I danced around barefoot in emerald satin, aroundaroundaround.  “Why’d you stop?” he asked.  I pointed at the floor.

“Glass.”  He shook his head.

“I was thinking,” he said, “it might be nice to call you.”

He didn’t.  I called him.  Or the three mimosas I have at lunch did.  No harm in it, anyhow-he’s bound to be disappointed out of dim lights and hair ironed and makeup and high heels practiced in for weeks to not make an ass of myself at the altar.

He was, he didn’t call again, and I deleted his number on New Year’s Day.

After all, I thought, maybe this is what the witch wanted me to learn all along: Rejection hurts, and I survived.

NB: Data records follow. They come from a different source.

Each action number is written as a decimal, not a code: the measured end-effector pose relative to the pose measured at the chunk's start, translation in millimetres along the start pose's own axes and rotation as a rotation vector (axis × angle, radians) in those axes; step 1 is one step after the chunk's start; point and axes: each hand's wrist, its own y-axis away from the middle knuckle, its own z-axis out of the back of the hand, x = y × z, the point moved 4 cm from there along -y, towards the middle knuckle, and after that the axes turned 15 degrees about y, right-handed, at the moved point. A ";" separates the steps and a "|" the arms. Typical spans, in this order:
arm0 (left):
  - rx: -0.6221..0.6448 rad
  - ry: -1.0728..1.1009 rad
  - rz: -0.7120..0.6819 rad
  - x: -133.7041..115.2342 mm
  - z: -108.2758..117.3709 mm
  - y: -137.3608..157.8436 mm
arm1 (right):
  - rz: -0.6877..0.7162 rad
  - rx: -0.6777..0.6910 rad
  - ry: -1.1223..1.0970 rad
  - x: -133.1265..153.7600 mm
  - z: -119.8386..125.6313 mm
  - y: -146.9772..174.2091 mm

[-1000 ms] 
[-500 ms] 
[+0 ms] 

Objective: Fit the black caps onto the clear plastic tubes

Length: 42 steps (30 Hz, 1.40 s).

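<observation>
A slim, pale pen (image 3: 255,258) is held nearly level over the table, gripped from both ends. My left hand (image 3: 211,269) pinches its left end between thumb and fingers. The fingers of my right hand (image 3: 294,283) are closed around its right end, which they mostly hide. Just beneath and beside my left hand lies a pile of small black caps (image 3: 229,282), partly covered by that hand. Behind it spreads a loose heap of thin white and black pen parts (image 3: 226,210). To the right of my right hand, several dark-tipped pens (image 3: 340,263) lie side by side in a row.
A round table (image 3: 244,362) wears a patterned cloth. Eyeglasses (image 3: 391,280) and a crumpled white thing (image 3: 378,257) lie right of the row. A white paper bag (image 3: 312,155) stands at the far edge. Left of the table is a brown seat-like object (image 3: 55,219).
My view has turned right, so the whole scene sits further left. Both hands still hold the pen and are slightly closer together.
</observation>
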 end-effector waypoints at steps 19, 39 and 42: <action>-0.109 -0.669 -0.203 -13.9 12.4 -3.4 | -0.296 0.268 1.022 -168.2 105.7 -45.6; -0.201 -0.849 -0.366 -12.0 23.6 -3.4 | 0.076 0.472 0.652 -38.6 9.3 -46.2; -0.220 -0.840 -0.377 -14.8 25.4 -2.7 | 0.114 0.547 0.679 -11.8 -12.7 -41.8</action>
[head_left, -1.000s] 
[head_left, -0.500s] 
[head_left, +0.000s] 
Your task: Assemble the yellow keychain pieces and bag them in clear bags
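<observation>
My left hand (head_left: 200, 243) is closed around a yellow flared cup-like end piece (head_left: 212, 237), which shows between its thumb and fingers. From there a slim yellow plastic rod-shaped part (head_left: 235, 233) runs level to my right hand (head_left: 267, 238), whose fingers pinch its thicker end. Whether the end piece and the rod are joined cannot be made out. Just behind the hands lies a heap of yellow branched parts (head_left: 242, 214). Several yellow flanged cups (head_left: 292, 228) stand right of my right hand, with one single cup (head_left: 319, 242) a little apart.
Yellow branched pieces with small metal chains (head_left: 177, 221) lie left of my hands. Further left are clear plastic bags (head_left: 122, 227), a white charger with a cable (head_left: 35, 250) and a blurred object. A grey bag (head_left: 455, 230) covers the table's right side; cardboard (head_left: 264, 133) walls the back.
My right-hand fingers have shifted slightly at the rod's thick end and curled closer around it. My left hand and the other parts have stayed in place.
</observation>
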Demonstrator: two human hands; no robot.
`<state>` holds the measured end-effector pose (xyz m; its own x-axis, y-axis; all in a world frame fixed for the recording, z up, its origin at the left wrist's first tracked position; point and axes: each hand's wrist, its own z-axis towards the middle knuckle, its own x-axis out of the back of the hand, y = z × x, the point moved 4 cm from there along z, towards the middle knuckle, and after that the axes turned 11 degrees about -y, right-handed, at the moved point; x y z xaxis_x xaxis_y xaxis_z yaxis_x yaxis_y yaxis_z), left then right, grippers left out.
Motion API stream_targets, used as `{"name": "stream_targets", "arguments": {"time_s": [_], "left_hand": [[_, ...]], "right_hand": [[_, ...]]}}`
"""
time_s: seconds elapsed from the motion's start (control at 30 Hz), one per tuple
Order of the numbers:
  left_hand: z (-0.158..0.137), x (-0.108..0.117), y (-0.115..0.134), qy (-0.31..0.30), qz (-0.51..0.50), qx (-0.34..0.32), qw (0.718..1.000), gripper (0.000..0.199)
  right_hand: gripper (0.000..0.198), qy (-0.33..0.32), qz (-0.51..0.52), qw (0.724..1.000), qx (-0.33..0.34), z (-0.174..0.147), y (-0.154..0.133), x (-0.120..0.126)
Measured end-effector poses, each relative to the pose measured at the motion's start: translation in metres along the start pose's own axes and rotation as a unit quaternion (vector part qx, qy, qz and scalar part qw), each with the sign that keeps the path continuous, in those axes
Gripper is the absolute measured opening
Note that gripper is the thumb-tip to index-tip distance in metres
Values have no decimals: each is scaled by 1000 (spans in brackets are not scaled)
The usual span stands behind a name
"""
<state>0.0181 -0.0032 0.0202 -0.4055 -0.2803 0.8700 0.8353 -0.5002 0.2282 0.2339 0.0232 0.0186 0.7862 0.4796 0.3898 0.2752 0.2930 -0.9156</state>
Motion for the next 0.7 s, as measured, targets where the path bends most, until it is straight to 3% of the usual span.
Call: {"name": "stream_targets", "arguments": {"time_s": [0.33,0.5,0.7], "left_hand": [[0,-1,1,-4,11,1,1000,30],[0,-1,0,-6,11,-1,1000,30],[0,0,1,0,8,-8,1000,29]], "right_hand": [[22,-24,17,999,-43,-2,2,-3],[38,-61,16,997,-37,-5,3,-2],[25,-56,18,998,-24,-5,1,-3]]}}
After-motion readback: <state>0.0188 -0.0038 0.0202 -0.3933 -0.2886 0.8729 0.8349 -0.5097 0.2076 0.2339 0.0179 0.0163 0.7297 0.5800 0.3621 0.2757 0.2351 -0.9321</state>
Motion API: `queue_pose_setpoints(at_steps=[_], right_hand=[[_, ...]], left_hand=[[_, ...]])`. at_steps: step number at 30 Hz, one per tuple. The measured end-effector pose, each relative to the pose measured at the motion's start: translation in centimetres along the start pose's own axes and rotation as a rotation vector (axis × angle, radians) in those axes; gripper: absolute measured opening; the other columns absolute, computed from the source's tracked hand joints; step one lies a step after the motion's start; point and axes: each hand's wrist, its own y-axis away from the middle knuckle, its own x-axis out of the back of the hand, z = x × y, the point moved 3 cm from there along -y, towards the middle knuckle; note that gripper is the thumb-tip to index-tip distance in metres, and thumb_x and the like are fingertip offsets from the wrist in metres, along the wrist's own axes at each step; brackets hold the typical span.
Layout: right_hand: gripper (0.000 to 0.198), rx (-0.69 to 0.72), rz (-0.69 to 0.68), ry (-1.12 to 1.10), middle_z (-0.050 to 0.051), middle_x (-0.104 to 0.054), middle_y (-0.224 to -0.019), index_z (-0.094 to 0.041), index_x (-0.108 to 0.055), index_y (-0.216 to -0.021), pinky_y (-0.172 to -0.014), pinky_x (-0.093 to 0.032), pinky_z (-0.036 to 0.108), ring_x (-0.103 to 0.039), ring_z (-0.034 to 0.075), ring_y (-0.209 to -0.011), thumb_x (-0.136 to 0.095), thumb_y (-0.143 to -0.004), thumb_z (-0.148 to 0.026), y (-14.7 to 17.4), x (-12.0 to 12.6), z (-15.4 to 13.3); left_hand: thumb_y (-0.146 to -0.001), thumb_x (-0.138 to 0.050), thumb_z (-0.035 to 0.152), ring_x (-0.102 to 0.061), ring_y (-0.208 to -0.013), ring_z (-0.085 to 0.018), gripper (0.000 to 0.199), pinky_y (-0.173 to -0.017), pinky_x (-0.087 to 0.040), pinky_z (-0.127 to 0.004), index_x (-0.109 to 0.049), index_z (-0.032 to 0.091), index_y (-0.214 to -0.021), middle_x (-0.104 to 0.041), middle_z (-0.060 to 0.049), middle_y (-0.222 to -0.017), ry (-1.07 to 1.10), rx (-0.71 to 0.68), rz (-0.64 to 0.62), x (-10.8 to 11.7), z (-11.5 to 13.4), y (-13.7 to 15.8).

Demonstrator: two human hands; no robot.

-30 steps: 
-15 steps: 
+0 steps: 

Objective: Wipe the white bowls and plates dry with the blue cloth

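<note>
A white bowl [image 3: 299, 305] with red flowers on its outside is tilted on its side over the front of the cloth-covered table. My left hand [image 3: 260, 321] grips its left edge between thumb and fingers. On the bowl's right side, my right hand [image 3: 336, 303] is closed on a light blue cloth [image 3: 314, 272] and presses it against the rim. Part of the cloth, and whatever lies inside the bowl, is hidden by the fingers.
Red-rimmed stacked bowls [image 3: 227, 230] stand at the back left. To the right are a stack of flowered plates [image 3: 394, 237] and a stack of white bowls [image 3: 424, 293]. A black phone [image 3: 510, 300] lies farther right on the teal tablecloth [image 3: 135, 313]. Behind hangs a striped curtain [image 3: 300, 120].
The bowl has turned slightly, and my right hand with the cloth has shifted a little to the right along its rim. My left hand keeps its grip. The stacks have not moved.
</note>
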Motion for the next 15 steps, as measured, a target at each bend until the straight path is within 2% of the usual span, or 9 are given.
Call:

“Sometimes,” the doctor told me, writing a prescription for the medicine I won’t tell my father about and a referral for a therapist that I won’t be brave enough to use, “just being here, being a human, is enough.  It is amazing, and it is enough.”

I write it on a post-it note and put it on my mirror.  Maybe being me isn’t enough.  But it’s a good place to start.